Exercise brief: For this exercise, return exactly the lines of the material below that begin at the one with "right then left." and stop after the one with "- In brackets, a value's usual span".

Dataset extract:
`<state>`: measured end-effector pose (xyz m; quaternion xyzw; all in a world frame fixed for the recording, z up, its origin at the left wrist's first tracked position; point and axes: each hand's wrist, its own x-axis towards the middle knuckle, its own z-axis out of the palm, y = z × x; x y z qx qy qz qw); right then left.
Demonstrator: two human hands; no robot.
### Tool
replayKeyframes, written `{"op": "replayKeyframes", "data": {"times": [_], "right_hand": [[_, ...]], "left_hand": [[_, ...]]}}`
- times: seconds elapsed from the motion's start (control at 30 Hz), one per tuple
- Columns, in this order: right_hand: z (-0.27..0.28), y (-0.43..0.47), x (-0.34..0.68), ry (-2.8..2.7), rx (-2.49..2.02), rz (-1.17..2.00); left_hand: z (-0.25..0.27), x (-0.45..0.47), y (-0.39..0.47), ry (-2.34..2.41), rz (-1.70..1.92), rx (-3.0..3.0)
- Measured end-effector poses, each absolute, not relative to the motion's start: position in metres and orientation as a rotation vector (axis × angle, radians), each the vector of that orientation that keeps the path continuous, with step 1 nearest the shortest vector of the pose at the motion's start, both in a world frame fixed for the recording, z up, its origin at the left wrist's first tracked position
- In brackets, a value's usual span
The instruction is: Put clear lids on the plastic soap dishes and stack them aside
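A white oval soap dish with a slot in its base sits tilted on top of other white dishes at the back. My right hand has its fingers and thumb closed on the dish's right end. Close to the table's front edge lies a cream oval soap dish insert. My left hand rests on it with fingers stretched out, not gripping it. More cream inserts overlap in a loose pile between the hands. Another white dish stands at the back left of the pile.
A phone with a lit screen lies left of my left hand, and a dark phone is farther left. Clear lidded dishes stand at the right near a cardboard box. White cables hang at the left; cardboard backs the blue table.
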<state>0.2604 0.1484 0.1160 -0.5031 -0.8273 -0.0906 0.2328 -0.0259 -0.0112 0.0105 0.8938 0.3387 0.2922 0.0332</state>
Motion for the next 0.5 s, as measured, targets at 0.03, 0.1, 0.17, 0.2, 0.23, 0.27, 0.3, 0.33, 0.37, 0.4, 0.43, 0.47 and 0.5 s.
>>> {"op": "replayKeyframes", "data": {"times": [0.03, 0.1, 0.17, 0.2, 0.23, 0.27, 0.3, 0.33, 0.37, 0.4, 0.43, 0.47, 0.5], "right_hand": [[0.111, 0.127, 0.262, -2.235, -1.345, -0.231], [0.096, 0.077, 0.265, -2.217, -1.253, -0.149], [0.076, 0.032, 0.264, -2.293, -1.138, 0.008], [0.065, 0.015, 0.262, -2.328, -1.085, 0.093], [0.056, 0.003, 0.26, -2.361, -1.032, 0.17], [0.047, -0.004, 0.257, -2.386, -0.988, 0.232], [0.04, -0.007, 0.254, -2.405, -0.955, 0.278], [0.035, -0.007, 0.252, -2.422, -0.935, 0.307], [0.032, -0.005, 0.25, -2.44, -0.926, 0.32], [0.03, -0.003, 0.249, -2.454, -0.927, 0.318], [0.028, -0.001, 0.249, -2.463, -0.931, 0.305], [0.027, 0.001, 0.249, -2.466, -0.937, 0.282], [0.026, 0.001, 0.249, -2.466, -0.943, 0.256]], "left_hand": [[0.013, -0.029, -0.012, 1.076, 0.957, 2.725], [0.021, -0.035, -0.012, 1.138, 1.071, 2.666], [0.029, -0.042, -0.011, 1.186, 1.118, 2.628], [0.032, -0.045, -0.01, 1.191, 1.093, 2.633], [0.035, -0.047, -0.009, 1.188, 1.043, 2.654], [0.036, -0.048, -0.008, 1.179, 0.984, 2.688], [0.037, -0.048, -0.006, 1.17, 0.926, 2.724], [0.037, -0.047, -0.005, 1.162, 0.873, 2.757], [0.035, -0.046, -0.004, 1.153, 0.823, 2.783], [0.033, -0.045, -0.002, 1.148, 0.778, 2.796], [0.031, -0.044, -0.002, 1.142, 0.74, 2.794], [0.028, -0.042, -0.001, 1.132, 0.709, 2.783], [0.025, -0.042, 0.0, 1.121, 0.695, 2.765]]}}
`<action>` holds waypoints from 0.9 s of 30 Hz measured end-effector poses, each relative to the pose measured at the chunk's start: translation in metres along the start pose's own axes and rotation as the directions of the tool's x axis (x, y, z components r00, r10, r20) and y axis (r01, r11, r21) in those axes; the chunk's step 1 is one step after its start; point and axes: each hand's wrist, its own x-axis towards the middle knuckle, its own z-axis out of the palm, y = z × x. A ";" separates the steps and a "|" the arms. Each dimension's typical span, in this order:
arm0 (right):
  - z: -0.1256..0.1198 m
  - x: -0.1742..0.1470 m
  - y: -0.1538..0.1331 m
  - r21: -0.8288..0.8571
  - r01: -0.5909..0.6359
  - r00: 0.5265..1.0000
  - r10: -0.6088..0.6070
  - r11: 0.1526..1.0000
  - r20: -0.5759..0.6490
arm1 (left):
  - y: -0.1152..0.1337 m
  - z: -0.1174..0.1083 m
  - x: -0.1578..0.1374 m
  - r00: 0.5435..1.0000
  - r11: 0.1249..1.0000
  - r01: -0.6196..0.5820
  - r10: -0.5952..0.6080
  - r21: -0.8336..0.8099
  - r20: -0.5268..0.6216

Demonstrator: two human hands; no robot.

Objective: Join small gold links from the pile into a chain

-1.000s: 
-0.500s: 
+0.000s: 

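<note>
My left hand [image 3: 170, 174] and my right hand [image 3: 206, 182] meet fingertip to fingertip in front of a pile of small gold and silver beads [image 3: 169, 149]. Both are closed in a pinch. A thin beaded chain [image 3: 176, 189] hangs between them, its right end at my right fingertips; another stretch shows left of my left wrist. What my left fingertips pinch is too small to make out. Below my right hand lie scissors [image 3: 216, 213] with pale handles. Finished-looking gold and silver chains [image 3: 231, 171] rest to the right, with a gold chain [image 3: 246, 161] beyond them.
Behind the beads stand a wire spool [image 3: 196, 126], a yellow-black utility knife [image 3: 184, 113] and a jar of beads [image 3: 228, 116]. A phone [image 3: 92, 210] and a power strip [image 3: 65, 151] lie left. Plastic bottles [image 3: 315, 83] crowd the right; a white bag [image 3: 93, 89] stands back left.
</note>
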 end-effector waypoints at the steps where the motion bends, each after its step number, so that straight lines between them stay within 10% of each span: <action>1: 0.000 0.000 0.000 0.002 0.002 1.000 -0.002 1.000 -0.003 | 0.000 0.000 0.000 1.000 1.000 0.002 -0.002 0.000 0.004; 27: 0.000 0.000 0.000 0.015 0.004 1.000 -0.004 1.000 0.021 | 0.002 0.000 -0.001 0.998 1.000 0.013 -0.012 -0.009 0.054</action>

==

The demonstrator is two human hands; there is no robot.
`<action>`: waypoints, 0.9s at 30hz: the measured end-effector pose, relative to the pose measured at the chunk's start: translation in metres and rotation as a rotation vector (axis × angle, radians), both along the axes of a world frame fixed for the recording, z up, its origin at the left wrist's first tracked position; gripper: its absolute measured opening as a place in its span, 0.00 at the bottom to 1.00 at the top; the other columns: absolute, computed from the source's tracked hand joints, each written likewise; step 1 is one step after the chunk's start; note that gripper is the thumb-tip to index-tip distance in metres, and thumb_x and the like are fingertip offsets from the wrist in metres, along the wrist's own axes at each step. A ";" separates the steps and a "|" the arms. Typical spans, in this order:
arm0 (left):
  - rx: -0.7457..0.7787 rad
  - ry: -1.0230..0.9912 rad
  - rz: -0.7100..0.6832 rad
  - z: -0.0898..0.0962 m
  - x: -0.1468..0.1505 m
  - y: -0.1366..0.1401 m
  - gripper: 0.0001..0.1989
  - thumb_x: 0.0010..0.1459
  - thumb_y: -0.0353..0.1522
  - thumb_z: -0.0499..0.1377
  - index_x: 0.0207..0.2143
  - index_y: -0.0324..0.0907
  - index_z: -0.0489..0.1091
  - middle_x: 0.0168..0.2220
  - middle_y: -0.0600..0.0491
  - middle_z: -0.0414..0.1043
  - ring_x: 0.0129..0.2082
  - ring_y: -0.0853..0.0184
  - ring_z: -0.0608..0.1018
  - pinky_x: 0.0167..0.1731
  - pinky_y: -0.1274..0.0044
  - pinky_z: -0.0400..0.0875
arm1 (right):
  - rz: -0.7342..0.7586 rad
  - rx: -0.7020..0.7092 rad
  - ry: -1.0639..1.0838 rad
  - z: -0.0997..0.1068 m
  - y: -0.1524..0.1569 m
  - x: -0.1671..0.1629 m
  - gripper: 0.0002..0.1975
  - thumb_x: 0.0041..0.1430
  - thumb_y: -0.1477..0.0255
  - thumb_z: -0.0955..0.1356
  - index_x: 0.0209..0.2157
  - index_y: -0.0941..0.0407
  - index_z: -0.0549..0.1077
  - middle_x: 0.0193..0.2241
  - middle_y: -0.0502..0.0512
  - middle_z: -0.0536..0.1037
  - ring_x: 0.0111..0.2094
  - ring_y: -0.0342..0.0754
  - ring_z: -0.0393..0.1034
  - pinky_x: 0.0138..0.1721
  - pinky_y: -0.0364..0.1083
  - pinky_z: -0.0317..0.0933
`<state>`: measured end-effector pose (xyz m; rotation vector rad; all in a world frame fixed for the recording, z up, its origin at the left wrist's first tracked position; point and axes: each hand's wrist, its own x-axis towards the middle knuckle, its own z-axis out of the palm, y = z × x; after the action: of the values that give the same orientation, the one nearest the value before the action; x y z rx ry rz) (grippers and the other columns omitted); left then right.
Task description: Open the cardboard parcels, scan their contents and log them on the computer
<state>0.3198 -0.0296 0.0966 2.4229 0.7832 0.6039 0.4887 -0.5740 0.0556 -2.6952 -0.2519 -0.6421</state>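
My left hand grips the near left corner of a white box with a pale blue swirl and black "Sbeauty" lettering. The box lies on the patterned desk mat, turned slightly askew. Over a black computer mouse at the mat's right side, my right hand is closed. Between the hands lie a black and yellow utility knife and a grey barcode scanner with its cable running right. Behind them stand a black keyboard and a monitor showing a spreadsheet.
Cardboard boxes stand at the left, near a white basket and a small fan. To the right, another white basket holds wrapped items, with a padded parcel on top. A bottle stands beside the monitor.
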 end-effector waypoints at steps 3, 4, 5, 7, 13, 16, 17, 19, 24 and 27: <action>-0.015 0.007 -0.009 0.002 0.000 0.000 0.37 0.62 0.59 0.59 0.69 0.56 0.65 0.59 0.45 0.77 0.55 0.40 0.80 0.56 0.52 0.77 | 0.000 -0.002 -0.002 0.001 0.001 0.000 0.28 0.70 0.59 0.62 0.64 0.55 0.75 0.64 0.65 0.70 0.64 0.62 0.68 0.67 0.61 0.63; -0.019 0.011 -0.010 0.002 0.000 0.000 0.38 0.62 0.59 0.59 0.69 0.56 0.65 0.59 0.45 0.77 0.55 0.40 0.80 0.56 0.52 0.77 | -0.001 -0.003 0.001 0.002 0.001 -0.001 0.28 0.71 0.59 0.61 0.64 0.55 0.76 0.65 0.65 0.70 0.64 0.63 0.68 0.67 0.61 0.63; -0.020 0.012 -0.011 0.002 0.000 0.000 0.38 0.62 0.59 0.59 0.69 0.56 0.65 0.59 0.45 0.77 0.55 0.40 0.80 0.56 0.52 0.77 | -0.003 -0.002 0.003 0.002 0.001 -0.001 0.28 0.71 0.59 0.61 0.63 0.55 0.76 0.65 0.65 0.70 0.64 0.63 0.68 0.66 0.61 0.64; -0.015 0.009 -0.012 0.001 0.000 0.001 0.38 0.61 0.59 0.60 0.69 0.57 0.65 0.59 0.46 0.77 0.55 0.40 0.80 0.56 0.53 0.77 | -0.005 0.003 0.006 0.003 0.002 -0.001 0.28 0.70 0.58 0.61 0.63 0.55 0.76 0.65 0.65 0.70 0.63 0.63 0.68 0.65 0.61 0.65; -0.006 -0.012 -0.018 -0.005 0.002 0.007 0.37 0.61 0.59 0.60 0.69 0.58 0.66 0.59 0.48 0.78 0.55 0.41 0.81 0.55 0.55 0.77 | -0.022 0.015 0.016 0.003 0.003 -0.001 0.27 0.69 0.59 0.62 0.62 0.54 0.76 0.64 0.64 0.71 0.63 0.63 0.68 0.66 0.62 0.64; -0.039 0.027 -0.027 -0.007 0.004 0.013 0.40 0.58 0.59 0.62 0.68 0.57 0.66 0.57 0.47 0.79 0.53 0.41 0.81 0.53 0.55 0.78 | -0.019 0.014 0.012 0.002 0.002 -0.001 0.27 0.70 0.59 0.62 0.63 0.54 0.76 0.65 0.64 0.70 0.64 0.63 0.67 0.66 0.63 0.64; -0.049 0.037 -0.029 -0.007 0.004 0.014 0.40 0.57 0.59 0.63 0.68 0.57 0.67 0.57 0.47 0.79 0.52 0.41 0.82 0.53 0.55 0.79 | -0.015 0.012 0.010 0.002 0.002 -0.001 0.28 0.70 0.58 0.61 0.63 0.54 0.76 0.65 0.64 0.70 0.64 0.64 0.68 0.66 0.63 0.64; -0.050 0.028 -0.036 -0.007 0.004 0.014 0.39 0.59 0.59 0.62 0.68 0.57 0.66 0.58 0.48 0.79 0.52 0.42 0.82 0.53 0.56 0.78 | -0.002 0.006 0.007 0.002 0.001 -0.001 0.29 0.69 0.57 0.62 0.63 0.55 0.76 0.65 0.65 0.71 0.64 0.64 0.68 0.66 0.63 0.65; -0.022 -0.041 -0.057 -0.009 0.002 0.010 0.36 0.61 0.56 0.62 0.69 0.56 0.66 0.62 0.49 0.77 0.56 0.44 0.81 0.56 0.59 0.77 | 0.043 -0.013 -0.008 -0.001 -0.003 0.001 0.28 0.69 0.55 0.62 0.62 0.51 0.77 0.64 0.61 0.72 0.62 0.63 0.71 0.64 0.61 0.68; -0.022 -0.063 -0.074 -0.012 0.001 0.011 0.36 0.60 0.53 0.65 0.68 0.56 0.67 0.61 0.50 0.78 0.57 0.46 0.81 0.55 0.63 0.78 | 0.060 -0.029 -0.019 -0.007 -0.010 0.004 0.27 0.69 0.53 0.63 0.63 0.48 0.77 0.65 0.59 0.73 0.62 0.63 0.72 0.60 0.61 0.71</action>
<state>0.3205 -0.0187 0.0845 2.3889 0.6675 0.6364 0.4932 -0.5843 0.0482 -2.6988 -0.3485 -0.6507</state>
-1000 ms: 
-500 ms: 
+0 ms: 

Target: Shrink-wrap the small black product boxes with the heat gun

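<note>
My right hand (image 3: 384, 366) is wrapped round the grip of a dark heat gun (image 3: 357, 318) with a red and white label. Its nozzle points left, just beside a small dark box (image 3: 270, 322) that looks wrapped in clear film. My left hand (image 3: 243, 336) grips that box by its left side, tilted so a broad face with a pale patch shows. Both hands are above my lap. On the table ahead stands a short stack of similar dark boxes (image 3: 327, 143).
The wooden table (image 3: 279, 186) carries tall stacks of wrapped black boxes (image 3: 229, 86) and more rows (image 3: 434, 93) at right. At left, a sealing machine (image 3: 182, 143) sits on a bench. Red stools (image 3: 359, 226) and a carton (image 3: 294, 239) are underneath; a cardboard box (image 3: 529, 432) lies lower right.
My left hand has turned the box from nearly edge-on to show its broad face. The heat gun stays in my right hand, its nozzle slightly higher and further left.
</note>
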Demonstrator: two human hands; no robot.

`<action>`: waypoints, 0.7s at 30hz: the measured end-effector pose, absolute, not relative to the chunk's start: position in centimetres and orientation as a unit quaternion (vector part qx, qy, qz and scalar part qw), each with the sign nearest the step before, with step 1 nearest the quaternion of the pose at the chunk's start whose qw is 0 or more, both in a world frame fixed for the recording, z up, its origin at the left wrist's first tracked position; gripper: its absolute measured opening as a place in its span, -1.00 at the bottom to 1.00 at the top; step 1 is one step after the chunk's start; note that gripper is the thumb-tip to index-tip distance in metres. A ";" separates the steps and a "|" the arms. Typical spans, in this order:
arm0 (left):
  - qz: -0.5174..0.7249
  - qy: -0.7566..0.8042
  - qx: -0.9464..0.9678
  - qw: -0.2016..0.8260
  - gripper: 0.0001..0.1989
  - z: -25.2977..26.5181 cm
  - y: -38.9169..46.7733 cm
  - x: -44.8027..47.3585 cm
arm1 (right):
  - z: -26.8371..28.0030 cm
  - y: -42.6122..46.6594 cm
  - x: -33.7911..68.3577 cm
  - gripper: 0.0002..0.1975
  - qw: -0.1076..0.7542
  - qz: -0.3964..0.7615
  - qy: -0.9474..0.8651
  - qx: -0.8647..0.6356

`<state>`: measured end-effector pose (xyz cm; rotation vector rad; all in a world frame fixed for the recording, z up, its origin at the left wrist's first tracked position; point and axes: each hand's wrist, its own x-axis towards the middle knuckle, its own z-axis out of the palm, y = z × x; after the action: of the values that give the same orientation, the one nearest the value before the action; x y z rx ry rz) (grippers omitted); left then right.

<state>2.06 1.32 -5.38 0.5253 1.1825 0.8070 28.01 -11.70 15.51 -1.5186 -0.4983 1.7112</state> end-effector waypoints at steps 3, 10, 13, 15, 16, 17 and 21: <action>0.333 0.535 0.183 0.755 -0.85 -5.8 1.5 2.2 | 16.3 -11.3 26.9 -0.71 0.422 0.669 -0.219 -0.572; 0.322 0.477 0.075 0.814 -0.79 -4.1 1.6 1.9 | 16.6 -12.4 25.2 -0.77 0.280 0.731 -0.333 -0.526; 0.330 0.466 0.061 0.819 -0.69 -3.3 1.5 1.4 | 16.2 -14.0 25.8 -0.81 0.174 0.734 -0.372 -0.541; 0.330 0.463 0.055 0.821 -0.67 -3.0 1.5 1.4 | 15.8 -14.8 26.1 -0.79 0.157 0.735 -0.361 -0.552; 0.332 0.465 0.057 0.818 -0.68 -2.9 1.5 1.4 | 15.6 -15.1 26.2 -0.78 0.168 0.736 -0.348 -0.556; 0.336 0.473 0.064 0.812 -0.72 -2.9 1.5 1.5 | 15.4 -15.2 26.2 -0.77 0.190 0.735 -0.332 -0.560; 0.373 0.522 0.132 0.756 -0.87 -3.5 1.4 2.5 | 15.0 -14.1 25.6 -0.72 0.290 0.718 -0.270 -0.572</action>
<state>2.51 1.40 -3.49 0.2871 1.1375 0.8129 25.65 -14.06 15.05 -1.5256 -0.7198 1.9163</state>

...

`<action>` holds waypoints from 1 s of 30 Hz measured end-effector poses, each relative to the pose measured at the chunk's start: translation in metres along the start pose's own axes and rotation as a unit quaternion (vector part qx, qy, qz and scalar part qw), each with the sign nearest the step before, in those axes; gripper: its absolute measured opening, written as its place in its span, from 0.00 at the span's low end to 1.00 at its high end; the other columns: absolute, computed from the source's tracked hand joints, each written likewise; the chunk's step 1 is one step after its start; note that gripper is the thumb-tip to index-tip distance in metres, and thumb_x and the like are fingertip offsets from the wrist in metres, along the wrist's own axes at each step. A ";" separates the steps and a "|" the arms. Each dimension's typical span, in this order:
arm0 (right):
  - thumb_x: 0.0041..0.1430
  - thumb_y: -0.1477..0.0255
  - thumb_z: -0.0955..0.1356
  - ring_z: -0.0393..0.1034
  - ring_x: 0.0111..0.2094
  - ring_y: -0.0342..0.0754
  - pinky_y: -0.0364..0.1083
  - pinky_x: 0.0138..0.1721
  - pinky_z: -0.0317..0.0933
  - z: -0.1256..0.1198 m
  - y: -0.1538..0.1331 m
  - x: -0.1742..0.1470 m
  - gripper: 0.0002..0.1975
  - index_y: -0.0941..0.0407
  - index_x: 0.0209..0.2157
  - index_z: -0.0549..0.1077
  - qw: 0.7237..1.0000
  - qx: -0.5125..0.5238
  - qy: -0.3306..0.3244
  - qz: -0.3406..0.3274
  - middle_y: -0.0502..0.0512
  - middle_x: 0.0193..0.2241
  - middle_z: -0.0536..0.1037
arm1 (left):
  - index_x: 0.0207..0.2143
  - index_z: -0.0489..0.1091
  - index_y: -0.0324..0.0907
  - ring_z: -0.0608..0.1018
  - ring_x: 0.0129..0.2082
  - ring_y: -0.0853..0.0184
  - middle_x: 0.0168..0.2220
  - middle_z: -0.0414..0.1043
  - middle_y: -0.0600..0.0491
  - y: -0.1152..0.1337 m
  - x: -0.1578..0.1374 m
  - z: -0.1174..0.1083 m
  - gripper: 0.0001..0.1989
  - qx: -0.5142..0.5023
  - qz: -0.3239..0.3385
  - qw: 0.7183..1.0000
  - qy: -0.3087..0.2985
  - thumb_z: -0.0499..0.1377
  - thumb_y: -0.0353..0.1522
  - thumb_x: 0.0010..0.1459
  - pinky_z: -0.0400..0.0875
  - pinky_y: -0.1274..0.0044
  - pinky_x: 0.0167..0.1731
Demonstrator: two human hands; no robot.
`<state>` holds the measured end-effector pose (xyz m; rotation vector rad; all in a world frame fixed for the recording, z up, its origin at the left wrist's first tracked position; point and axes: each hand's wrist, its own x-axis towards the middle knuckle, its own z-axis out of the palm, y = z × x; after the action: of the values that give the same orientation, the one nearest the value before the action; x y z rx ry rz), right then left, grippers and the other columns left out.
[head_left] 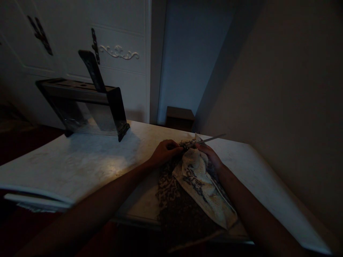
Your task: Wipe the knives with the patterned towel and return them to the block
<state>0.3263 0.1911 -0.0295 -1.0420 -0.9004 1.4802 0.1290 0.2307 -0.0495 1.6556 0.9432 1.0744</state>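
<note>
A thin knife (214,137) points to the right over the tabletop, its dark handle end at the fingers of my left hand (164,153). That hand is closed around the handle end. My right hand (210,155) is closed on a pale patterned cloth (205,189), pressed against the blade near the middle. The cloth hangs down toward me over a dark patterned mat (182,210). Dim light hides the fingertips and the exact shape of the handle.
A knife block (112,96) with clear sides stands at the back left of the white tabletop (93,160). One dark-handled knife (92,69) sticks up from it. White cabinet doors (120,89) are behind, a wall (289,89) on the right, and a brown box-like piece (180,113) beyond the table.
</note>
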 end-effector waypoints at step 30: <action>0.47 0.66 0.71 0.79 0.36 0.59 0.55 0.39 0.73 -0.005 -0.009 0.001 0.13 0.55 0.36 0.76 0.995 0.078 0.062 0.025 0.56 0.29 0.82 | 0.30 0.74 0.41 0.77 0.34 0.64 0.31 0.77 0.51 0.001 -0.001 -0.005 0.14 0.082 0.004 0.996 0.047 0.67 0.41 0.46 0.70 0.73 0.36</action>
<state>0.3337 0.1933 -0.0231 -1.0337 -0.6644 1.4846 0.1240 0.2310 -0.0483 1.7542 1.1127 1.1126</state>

Answer area:
`<state>`: measured end-effector pose (xyz m; quaternion xyzw; all in a world frame fixed for the recording, z up, its origin at the left wrist's first tracked position; point and axes: each hand's wrist, its own x-axis towards the middle knuckle, its own z-axis out of the palm, y = z × x; x y z qx qy qz qw); right then left.
Demonstrator: two human hands; no robot.
### Tool
replayKeyframes, written `{"op": "replayKeyframes", "data": {"times": [_], "right_hand": [[_, ...]], "left_hand": [[_, ...]]}}`
- times: seconds elapsed from the motion's start (control at 30 Hz), one per tuple
- Columns, in this order: right_hand: z (-0.27..0.28), y (-0.43..0.47), x (-0.34..0.68), ry (-2.8..2.7), rx (-2.49..2.02), rz (-1.17..2.00); left_hand: z (-0.25..0.27), x (-0.45..0.47), y (-0.39..0.47), ry (-2.34..2.41), rz (-1.70..1.92), rx (-3.0..3.0)
- Measured end-effector poses, each absolute, not relative to the motion's start: position in metres and orientation as a rotation vector (axis × angle, radians), each the vector of that orientation that keeps the path continuous, with step 1 nearest the shortest vector of the pose at the motion's start, both in a world frame fixed for the recording, z up, its origin at the left wrist's first tracked position
- In brackets, a value's usual span

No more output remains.